3 6 Ke· 2025-08-26 12:41
Core Insights - FlashAttention-4 was announced by Tri Dao, the Chief Scientist of TogetherAI, at the Hot Chips 2025 semiconductor conference, showcasing significant advancements in attention mechanisms for AI models [1][2]. Performance Improvements - FlashAttention-4 achieves up to 22% faster performance on Blackwell compared to NVIDIA's cuDNN library [2]. - The new version incorporates two key algorithmic improvements, including a novel online softmax algorithm that skips 90% of output rescaling and uses software simulation for exponential calculations to enhance throughput [6][9]. Technical Enhancements - The implementation of CUTLASS CuTe-DSL allows for better performance, with Tri Dao's kernel outperforming NVIDIA's latest cuBLAS 13.0 library in specific computation scenarios [5][9]. - FlashAttention-4 supports native execution on Blackwell GPUs, addressing previous compilation and performance issues [19]. Historical Context - FlashAttention was first introduced in 2022, focusing on reducing memory complexity from O(N²) to O(N) by utilizing a tiling and softmax rescaling strategy [11]. - Subsequent versions, including FlashAttention-2 and FlashAttention-3, have progressively improved speed and efficiency, with FlashAttention-3 achieving up to 740 TFLOPS on H100 GPUs [18][19]. Market Implications - The advancements in FlashAttention technology may pose challenges for competitors like AMD, as Tri Dao's team primarily utilizes NVIDIA GPUs and has not engaged with AMD's ROCm ecosystem [9]. - There is speculation that AMD could invest significantly to enhance its GPU ecosystem, potentially offering financial incentives to attract developers like Tri Dao [9]. Community Engagement - The FlashAttention GitHub repository has garnered over 19,100 stars, indicating strong community interest and engagement [23].
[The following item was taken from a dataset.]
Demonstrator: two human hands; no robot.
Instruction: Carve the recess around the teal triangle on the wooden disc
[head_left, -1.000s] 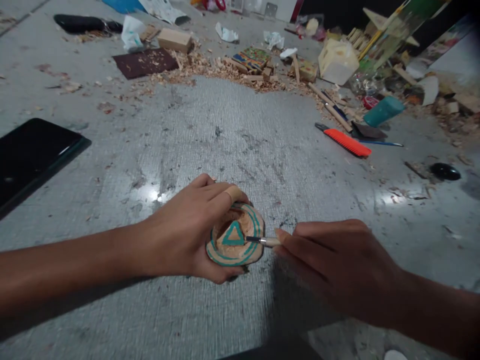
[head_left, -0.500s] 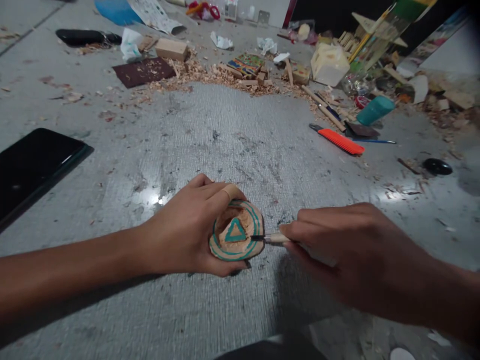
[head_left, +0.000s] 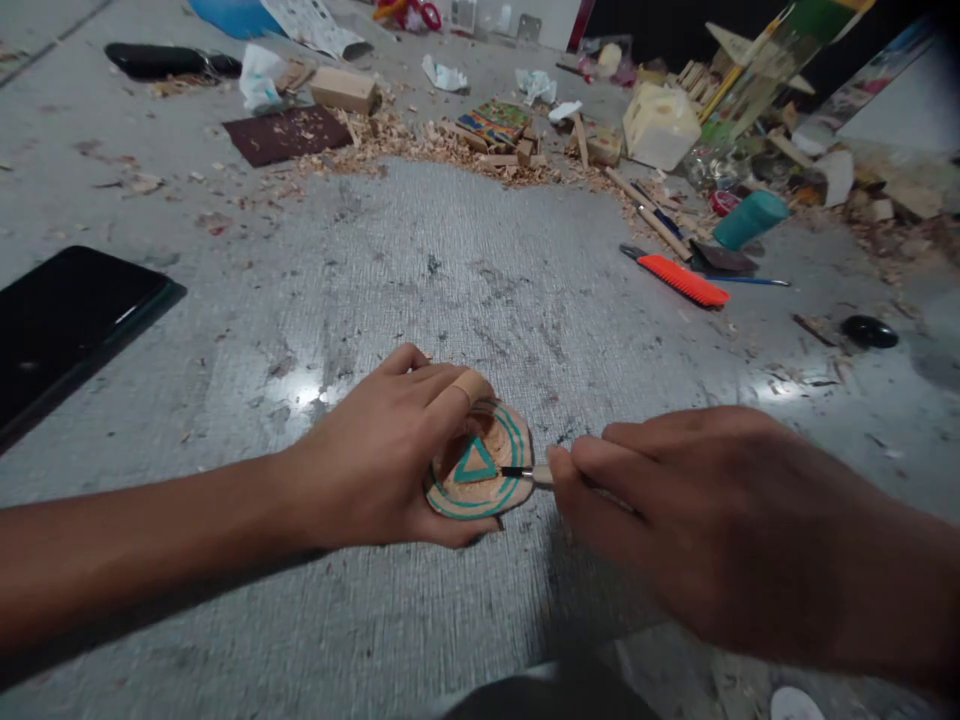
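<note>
A round wooden disc with teal rings and a teal triangle lies on the grey mat. My left hand is closed round its left side, a bandaged fingertip curled over the top rim. My right hand grips a small carving tool. The tool's dark tip rests on the disc just right of the triangle. Most of the handle is hidden inside my fist.
A black phone lies at the left. An orange-handled tool, a teal container, wood sticks, a white block, wood shavings, sandpaper and a small wooden block crowd the far side.
My right hand has slid a little closer to the disc. The tool tip stays at the disc's right part beside the triangle. My left hand keeps its hold.
</note>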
FlashAttention-4震撼来袭,原生支持Blackwell GPU,英伟达的护城河更深了?
机器之心· 2025-08-26 09:38
Core Viewpoint - FlashAttention-4, introduced by Tri Dao at the Hot Chips 2025 conference, demonstrates significant performance improvements over previous versions and competitors, particularly in the context of NVIDIA's GPU architecture [1][2][10]. Summary by Sections FlashAttention-4 Introduction - FlashAttention-4 is reported to be up to 22% faster than NVIDIA's cuDNN library implementation on the Blackwell architecture [2]. - The new version incorporates two key algorithmic improvements: a new online softmax algorithm that skips 90% of output rescaling and a software simulation for better throughput [4][5]. Performance Enhancements - The kernel developed by Tri Dao's team outperforms NVIDIA's latest cuBLAS 13.0 library in specific computation scenarios, particularly when the reduction dimension K is small [7]. - FlashAttention-4 utilizes CUTLASS CuTe Python DSL, which is significantly more challenging to port to ROCm HIP compared to CUDA C++ [6]. Competitive Landscape - The development of FlashAttention is seen as a core advantage for NVIDIA, as Tri Dao and his team primarily use NVIDIA GPUs and have open-sourced much of their work for the developer community [10]. - There are implications for AMD, suggesting that financial incentives may be necessary to encourage Tri Dao's team to develop for ROCm [10]. Historical Context and Evolution - FlashAttention was first introduced in 2022, addressing the quadratic time and memory overhead of traditional attention mechanisms by reducing memory complexity from O(N²) to O(N) [12]. - Subsequent versions, including FlashAttention-2 and FlashAttention-3, have continued to enhance performance, with FlashAttention-2 achieving speed improvements of 2-4 times over its predecessor [21]. Technical Innovations - FlashAttention-3 achieved a speed increase of 1.5-2.0 times over FlashAttention-2, reaching up to 740 TFLOPS on H100 GPUs [23]. - FlashAttention-4 introduces native support for Blackwell GPUs, addressing previous compilation and performance issues [24]. Community Engagement - The GitHub repository for FlashAttention has garnered over 19,100 stars, indicating strong community interest and engagement [25].